En ce sens d'ailleurs, il permet de mesurer les excès,
ceux commis par exemple par certaines entreprises
qui, peu soucieuses de l'ordre social licencient massivement
alors même qu'elles engrangent de très forts bénéfices.
Sous cette réserve, le profit trouve donc sa place
naturelle dans l'économie du marché libre. Du reste,
il constitue une chance pour l'économie dans son ensemble,
car, si l'entrepreneur le dépense, la consommation
qui en résulte contribue à faire fonctionner l'appareil
de production et développe donc le travail. S'il l'épargne,
les sommes correspondantes seront transformées en
crédits à la consommation ou en investissements pour
les entreprises. Dans les deux cas, le profit sert
l'économie et l'emploi, alors que, s'il est ponctionné
par l'État, il sera, pour une large fraction, gaspillé
dans des dépenses stériles ou nuisibles.
Aussi est-ce là la raison pour laquelle le Mouvement
national républicain entend effectuer un troisième
choix fondamental, celui de favoriser les entreprises.
Celles-ci doivent pouvoir constituer une priorité
pour l'Etat et pour la nation et, à cette fin, être
libérées et encouragées sur la scène économique.
Honneur aux entrepreneurs
Il convient pour commencer que l'entrepreneur cesse
d'être vilipendé comme il l'est trop souvent.

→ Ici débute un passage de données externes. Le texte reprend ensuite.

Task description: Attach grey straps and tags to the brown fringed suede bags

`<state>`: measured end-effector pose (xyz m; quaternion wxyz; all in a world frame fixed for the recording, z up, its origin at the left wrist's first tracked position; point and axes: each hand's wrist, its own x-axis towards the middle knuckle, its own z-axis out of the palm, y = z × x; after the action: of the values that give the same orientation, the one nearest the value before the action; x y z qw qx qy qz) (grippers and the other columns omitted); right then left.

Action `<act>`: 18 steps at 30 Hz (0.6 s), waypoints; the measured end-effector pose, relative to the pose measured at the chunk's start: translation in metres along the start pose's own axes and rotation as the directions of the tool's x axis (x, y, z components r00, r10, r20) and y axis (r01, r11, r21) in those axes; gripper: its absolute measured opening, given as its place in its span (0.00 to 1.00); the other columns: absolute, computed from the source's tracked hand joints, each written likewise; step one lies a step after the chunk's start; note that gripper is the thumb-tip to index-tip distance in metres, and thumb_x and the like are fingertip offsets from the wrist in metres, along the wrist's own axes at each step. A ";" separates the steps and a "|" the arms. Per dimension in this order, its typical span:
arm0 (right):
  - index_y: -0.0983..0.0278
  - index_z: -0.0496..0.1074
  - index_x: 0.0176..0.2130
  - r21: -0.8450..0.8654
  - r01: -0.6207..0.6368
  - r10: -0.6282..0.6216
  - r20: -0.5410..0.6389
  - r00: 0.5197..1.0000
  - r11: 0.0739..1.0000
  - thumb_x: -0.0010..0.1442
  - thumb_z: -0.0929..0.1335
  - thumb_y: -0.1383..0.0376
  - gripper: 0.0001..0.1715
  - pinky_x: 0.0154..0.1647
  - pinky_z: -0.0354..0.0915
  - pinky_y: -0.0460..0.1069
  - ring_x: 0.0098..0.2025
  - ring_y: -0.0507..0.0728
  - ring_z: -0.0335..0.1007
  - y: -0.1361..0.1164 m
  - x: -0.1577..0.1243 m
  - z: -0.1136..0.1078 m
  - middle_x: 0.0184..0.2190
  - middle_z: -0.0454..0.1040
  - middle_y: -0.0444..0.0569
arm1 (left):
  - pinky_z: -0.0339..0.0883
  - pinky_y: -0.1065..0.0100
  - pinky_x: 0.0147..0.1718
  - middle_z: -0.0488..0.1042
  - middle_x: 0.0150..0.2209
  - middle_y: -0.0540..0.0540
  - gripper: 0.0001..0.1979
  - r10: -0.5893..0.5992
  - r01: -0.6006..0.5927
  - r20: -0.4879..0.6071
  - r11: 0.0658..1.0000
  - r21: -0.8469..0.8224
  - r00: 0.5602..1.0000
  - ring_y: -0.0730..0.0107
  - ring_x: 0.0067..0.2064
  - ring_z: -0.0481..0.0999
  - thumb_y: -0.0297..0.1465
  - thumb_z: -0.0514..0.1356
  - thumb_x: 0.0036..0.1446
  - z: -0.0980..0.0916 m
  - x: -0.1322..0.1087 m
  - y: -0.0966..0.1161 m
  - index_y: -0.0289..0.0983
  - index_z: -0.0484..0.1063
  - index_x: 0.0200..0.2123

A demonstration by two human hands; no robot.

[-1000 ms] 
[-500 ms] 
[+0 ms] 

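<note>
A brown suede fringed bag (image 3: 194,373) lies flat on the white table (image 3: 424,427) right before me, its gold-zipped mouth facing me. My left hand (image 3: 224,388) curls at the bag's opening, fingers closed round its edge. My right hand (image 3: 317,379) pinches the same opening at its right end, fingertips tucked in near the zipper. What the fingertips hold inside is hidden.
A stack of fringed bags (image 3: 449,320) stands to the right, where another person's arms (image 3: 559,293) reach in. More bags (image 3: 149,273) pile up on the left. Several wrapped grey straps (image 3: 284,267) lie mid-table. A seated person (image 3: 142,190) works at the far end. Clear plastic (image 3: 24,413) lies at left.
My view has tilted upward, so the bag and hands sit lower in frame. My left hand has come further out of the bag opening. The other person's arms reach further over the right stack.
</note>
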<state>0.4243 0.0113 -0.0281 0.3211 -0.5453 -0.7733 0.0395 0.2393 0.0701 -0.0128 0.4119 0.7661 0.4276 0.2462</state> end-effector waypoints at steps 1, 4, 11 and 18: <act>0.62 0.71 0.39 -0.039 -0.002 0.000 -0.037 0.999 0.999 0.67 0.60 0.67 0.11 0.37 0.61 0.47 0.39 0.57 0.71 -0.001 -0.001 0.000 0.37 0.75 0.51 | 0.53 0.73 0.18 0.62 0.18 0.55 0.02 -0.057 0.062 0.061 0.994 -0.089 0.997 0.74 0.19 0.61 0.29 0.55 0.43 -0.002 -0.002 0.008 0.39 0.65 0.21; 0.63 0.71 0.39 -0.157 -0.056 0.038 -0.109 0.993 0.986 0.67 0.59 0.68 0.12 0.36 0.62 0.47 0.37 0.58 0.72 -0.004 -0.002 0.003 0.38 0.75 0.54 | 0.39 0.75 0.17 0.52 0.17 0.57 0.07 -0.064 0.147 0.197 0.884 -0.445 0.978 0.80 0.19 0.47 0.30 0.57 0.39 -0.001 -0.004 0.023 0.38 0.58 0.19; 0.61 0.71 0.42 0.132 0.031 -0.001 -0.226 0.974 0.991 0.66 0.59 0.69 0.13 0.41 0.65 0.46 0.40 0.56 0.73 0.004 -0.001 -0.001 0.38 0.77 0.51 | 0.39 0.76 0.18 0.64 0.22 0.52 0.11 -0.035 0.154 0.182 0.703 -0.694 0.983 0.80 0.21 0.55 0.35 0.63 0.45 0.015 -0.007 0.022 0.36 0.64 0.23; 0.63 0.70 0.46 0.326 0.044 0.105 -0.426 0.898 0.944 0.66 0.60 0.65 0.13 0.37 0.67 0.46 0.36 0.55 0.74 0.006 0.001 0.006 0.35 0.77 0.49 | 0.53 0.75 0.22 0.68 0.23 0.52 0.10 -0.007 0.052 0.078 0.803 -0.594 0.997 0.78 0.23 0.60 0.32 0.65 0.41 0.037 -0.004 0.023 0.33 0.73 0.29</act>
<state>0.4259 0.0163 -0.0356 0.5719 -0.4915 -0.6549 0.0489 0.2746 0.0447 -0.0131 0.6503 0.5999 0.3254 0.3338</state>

A tout
le moins, le véritable entrepreneur, celui qui est
créateur ou détenteur de sa société et qui n'a rien
de commun avec ces gestionnaires technocrates qui
passent du secteur public au secteur privé, quittent
leur entreprise pour une autre au gré de l'avancement
de leur carrière et dirigent leurs firmes comme on
administre un bureau de ministère. Les vrais chefs
d'entreprise, Peugeot, Béghin, Dassault, Schneider,
Latécoère, Servier, Renault, Michelin, les frères
Pereire ou encore Jaluzot, la France en a connu beaucoup.
Ces hommes ont créé l'économie française et, à ce
titre, méritent le respect de nos compatriotes. Leur
génie-car ils en avaient-, ils ne le tiraient pas
des diplômes qu'ils avaient ou non obtenus, mais ils
le puisaient dans leur caractère trempé, dans la vitalité
qui les animait et dans ce souffle qui les poussait
à forcer le destin et à aller au bout de leurs rêves.

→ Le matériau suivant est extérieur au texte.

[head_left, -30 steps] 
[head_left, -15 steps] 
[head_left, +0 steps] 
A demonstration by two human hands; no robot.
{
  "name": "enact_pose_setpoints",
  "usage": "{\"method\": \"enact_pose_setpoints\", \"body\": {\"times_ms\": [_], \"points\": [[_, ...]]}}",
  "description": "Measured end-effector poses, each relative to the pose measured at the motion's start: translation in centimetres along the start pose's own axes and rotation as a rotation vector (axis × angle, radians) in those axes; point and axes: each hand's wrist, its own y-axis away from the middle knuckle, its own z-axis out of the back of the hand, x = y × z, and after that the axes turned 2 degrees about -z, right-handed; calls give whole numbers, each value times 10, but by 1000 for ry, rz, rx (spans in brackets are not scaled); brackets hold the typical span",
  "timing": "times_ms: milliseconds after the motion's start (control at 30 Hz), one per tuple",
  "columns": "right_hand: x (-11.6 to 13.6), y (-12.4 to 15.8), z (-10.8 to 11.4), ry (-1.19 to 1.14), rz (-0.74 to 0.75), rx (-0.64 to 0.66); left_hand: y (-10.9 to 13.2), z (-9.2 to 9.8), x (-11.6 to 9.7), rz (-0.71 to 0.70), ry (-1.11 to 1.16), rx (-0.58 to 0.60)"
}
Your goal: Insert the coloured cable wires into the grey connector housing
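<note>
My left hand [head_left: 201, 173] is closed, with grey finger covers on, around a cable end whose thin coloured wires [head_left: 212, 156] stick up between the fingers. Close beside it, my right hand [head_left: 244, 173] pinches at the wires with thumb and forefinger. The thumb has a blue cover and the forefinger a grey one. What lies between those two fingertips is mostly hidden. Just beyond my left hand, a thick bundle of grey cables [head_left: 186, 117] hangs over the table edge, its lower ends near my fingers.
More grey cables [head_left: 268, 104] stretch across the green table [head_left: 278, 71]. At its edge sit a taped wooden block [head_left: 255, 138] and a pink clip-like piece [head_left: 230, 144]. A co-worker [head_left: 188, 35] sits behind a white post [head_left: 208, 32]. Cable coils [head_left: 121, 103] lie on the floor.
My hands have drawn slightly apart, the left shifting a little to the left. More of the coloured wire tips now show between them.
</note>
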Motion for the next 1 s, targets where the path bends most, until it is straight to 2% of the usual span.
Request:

Ainsi en était-il de Latécoère qui, à la veille de
se lancer dans un grand projet, s'exprimait en ces
termes : " J'ai refait tous les calculs. Ils confirment
l'opinion des spécialistes. Notre idée est irréalisable.

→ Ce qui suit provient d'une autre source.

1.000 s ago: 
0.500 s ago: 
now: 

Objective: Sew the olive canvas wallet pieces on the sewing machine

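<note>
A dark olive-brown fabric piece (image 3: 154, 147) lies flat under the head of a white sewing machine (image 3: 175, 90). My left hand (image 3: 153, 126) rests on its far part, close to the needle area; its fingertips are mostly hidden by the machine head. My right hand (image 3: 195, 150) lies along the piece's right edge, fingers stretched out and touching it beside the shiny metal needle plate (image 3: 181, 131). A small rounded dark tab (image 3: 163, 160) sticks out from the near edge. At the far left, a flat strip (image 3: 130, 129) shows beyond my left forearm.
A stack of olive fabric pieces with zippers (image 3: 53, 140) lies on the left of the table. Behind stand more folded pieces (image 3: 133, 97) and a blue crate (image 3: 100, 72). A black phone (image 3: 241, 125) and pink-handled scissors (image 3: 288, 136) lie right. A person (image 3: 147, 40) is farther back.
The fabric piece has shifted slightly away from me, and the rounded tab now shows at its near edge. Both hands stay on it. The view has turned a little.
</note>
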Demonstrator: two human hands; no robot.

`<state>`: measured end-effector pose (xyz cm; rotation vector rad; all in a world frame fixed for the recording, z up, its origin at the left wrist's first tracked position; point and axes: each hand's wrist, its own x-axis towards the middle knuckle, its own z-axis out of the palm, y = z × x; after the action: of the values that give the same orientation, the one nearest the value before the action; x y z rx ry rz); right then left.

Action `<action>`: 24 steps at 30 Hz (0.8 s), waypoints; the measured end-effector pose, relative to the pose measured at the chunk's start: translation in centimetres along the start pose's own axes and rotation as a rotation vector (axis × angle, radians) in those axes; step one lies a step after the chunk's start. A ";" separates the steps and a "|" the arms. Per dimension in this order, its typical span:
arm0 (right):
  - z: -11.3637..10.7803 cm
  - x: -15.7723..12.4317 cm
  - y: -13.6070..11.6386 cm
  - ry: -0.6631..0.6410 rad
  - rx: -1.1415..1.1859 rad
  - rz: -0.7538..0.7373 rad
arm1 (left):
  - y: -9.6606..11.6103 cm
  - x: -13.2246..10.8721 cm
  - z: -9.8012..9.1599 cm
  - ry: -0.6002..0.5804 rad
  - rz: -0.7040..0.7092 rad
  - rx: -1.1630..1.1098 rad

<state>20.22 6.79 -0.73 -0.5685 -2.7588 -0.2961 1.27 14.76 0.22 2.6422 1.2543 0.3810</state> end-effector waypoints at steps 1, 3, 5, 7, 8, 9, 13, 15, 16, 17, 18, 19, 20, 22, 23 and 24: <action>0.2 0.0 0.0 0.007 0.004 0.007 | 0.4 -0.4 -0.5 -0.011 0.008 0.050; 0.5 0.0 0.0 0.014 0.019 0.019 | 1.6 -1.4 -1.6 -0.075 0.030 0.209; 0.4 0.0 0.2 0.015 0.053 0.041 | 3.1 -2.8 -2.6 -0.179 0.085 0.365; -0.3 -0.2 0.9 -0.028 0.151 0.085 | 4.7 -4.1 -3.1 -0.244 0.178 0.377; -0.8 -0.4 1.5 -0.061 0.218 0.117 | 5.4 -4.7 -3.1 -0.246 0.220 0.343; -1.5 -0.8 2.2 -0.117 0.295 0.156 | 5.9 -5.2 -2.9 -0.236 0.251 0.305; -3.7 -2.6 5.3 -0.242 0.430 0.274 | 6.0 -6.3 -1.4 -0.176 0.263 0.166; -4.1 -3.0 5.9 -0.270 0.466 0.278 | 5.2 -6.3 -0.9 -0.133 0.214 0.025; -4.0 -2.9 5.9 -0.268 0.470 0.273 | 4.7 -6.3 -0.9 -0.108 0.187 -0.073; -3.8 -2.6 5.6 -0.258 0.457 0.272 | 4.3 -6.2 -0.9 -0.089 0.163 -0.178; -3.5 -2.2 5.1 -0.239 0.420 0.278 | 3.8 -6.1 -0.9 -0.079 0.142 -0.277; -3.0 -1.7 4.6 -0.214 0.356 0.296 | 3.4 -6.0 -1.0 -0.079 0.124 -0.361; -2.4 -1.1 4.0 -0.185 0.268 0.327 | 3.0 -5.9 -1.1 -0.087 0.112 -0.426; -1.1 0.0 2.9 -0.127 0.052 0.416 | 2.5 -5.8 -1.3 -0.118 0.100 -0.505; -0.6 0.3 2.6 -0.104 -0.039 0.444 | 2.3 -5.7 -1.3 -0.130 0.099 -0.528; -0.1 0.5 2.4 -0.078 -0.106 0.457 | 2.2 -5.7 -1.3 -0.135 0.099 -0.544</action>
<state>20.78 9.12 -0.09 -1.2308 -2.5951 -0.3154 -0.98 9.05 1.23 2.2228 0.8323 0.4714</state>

Il ne reste plus qu'une chose à faire : la réaliser
". Le chef d'entreprise est par excellence un homme
de décision et de responsabilité. L'anonymat et la
collégialité ne sont pas son affaire. Est-ce un hasard
si le plus souvent sa société porte son nom ? Il ne
se cache pas, il assume. A une époque où la pusillanimité,
la lâcheté, le conformisme et l'irresponsabilité sont
rois, le chef d'entreprise tranche sur le lot commun,
car, contrairement à certains, il n'hésite pas à affronter
la dure loi des réalités et à côtoyer quotidiennement
le risque. Il connaît le prix de l'effort et de l'échec
et le goût de la vraie vie, celle des hommes qui existent
et qui comptent. Aussi convient-il de promouvoir les
véritables entrepreneurs et d'encourager et d'honorer
les vertus dont ils sont porteurs. Sans doute des
capitaines d'industrie de cette trempe se font-ils
aujourd'hui plus rares à la tête des grandes sociétés,
mais ils sont encore nombreux aux commandes des petites
et moyennes entreprises.
La force des petits
C'est là l'une des raisons pour lesquelles il convient
aujourd'hui de privilégier les petites et moyennes
entreprises. Celles-ci incarnent à merveille les qualités
nécessaires au développement d'une économie de l'offre.
Généralement plus créatives que les grosses sociétés
et plus aptes à réagir rapidement, les PME sont également
mieux adaptées aux incertitudes et aux aléas de l'économie
moderne. Comme le roseau dans la tempête, elles peuvent
plier sans rompre et se transformer avec facilité
en fonction des difficultés qu'elles rencontrent.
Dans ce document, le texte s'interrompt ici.